Лакедемоняне после того, заключив мир со всеми греческими народами, объявили войну одним фиванцам. Их царь Клеомброт вступил в Беотию с войском, состоявшим из десяти тысяч пехоты и тысячи человек конницы. Опасность, предстоявшая фиванцам, была гораздо страшнее прежней. Лакедемоняне явно грозили им конечной гибелью. Никогда Беотия не была в таком страхе. Когда Пелопид выходил из своего дома для отправления в поход, то жена его провожала со слезами и просила, чтобы он себя берег. «Друг мой, – отвечал он ей, – это добрый совет для простых воинов, но полководцу надлежит думать о том, как сберечь других». По прибытии своем в стан нашел он, что беотархи были между собою не согласны. Он первый разделил мнение Эпаминонда, который советовал напасть на неприятелей. Пелопид тогда не был беотархом, но предводительствовал священным полком и пользовался великой доверенностью, какую по всей справедливости заслужил, подав отечеству великие залоги любви своей к его независимости.

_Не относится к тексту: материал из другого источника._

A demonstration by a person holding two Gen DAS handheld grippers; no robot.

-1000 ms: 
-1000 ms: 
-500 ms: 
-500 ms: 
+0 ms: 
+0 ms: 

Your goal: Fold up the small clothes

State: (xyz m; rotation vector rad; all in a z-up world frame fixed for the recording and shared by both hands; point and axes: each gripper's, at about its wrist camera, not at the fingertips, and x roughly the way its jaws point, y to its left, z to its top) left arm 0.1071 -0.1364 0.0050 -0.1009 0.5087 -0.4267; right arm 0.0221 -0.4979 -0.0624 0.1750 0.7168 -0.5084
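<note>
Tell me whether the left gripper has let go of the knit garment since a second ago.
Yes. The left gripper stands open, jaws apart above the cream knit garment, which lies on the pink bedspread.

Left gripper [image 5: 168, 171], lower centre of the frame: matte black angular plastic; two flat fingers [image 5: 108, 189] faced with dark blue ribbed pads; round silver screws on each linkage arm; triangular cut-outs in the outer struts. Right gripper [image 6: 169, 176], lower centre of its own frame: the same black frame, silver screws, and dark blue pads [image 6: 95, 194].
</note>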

Когда уже решено было дать сражение и фиванцы стали при Левктрах в виду лакедемонян, то Пелопид увидел сон, который привел его в великое беспокойство. На левктрийском поле стояли гробницы дочерей Скидаса, которые тут погребены и названы Левктридами по имени места. Они умертвили себя, будучи изнасилованы спартанскими чужеземцами. По совершении этого жестокого и беззаконного поступка отец их, не получив в Спарте удовлетворения и правосудия, изрек на спартанцев ужасные проклятия и заколол сам себя на гробах дочерей своих. Разные прорицания всегда напоминали спартанцам беречься левктрийского мщения. Но они, не зная в точности места, были в недоумении, ибо и в Лаконии есть малый город на берегу морском, называемый Левктрами, и близ Мегалополя в Аркадии есть место того же имени; происшествие же, о котором здесь упомянуто, гораздо древнее сражения при Левктрах.

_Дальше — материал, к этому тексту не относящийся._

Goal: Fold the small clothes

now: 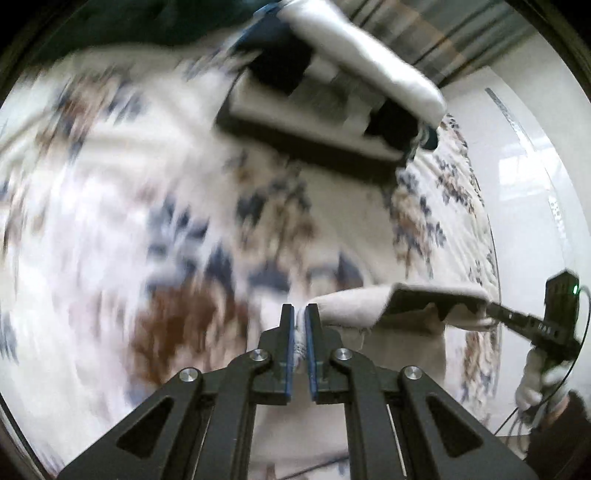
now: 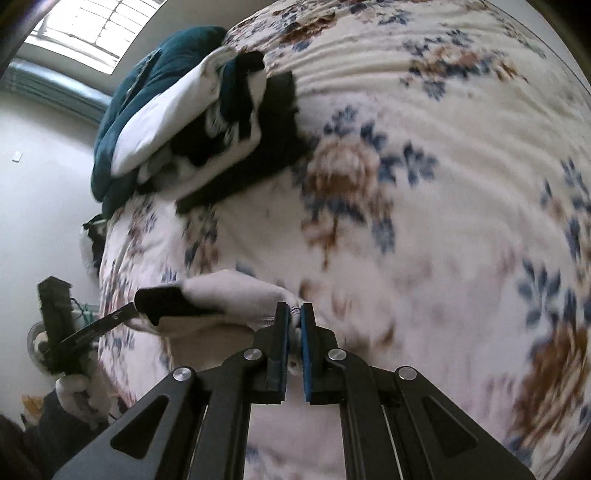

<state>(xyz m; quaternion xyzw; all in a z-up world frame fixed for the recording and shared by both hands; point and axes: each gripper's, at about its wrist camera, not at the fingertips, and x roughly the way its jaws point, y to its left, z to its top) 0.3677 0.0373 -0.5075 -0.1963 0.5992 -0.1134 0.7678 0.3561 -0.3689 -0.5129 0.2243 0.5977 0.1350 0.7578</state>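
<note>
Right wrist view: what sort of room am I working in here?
Most likely a bedroom: a floral blanket covers what looks like a bed, with a pile of folded clothes and a teal blanket on it, beside a window.

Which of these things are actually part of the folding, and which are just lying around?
In the job:
- small white garment, held by both
- left gripper
- right gripper

Lying about:
- pile of clothes
- floral bedspread
- teal blanket

Bedspread (image 2: 424,229): cream with blue and brown floral print. Small garment (image 2: 236,291): off-white, black trim. Clothes pile (image 2: 218,122): black and white. Blanket (image 2: 155,74): dark teal. Gripper pads (image 2: 283,332): blue.
</note>
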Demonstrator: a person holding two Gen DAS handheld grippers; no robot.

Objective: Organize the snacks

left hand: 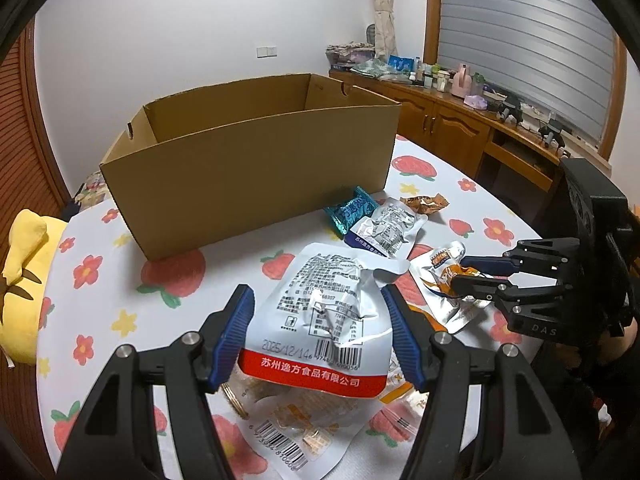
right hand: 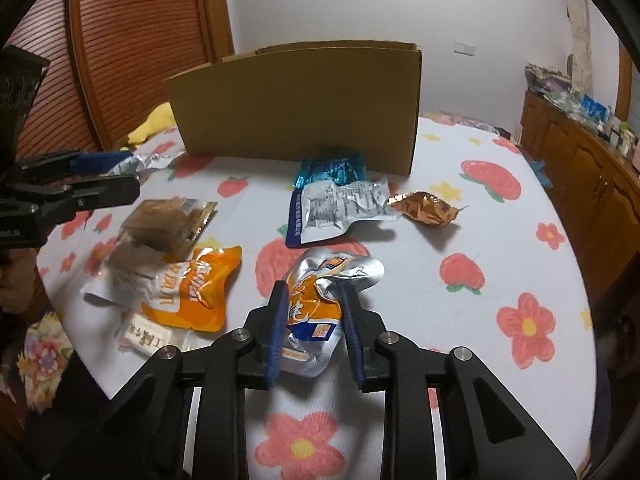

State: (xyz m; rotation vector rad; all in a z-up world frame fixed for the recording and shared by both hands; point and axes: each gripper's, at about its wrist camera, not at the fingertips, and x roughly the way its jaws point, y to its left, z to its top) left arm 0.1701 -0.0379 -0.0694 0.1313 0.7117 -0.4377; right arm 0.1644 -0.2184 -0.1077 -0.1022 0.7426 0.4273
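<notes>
An open cardboard box (left hand: 248,160) stands on the flowered table; it also shows in the right wrist view (right hand: 300,100). My left gripper (left hand: 320,300) is shut on a silver snack pouch with a red band (left hand: 320,320) and holds it just above the table. My right gripper (right hand: 314,292) is shut on a silver and orange pouch (right hand: 316,304), also seen in the left wrist view (left hand: 444,292). A teal foil pack (right hand: 332,168), a silver and blue pouch (right hand: 336,208) and a copper wrapper (right hand: 424,208) lie in front of the box.
An orange pouch (right hand: 192,292), a clear pack with brown snacks (right hand: 168,224) and a small white packet (right hand: 148,336) lie at the left of the table. A yellow plush (left hand: 24,280) sits at the table's left edge. A wooden cabinet (left hand: 460,128) with clutter stands behind.
</notes>
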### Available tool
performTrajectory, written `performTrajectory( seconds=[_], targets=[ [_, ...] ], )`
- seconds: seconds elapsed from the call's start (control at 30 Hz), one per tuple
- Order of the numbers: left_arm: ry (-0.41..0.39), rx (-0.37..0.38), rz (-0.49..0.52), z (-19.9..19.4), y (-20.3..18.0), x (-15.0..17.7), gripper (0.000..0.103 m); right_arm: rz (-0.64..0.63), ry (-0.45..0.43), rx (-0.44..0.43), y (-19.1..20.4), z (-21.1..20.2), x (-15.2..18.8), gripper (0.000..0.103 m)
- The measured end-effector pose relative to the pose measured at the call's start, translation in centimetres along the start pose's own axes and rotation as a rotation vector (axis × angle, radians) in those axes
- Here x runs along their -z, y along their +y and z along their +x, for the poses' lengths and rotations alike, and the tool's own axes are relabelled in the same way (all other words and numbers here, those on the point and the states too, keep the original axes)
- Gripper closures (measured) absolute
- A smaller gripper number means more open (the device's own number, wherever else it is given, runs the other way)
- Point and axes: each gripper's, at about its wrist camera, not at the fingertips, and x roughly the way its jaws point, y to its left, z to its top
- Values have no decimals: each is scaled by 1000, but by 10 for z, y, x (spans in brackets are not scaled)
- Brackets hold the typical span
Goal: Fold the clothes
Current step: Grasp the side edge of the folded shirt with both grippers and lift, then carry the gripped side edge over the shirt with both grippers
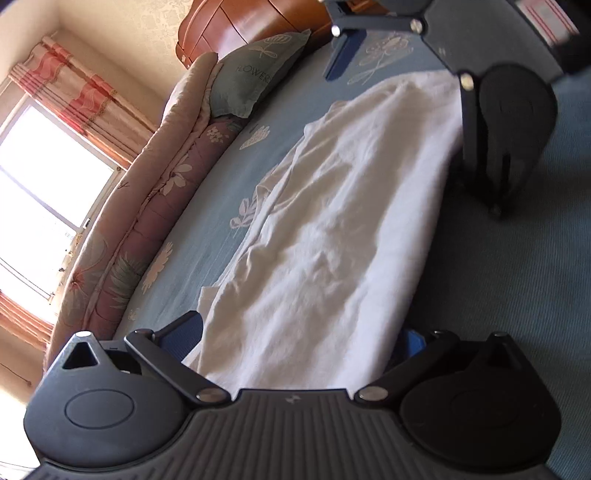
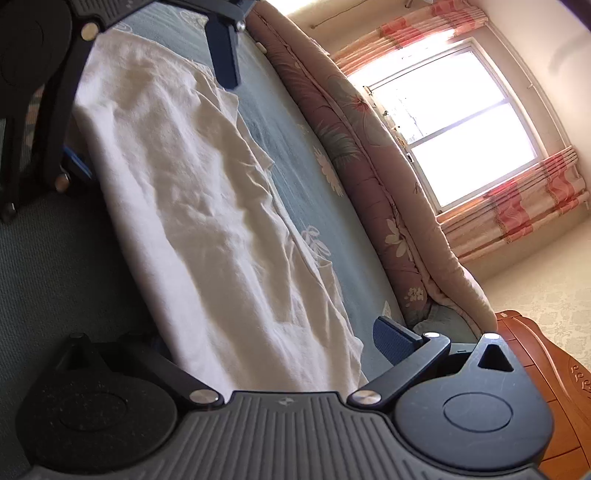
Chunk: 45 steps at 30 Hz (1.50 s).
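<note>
A white garment (image 1: 332, 221) lies lengthwise on the blue bed sheet (image 1: 229, 192), folded into a long strip. My left gripper (image 1: 295, 339) stands open at one end, its blue fingers wide apart on either side of the cloth. At the other end my right gripper (image 1: 402, 85) faces it, open too, straddling the cloth. In the right wrist view the garment (image 2: 207, 206) runs from my right gripper (image 2: 273, 343) to the left gripper (image 2: 147, 110). The right gripper's left finger is hidden behind the cloth.
A rolled pink floral quilt (image 1: 147, 221) lines the far side of the bed, with a grey-green pillow (image 1: 255, 70) beside it. A wooden headboard (image 1: 251, 22) stands behind the pillow. A bright window (image 2: 454, 122) with pink curtains is beyond the quilt.
</note>
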Motion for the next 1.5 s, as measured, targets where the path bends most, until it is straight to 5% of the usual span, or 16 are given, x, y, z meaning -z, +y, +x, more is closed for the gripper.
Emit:
performTrajectory(
  seconds=[0.17,0.27,0.4,0.7,0.93,1.27,1.5],
  targets=[
    [73,-116,89,-5,10,34,1,19,69,28,-14,0,28,0],
    [85,-127,91,-3,13,36,0,12,79,31,-16,1,33,0],
    [66,-199,225,7,-2,15,0,-93,69,59,-6,3,19,0],
    [83,-173,250,12,11,26,1,-55,90,48,-18,4,35,0],
    [34,-103,422,24,4,15,0,-150,77,30,-11,7,27,0],
    [26,-55,229,26,24,28,0,-104,58,9,-16,5,34,0],
    [43,-42,293,26,20,25,1,-172,37,-11,-13,2,31,0]
  ],
)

Пелопид некогда отдыхал в стане; ему приснилось, что видел дочерей Скидаса, рыдающих на гробницах и проклинающих спартанцев, и что Скидас сам повелевал ему заколоть на гробах их русоволосую девицу, если хочет одержать победу над неприятелем. Это приказание показалось Пелопиду ужасным; он встал и рассказал сон свой прорицателям и военачальникам. Некоторые из них советовали ему не пренебрегать этим явлением и не быть ослушником; они приводили в пример из древних Менекея, сына Креонта, и Макарию, дочь Геракла; из позднейших – мудрого Ферекида*, которого умертвили лакедемоняне и которого кожу стерегут цари их по совету некоторого прорицалища; Леонида, который, повинуясь прорицанию, принес себя некоторым образом в жертву за спасение Греции; также упоминали они о тех, кто Фемистоклом принесен в жертву Дионису Свирепому накануне Саламинского сражения. Успехи, увенчавшие эти предприятия, доказывали, по их мнению, что те жертвы были богам угодны. С другой стороны, представляли они Агесилая, который отправлялся против тех же неприятелей и из того же самого места, из которого прежде отправился Агамемнон; богиня явилась ему во сне в Авлиде* и потребовала в жертву его дочь; он ее не дал по слабости, отчего предприятие его кончилось бесславно и не имело счастливого успеха. Другие вопреки этому утверждали, что варварские и беззаконные жертвы не могут быть благоугодны существам, превышающим нас, ибо вселенной владеют не гиганты и тифоны, но отец всех богов и людей; что верить существованию таких богов, которые веселятся кровью и убиением людей, может быть, безрассудно; что когда бы подлинно боги были таковы, то надлежало пренебрегать ими, как бессильными, ибо только в слабых и порочных душах возрождаются и гнездятся дурные и низкие желания.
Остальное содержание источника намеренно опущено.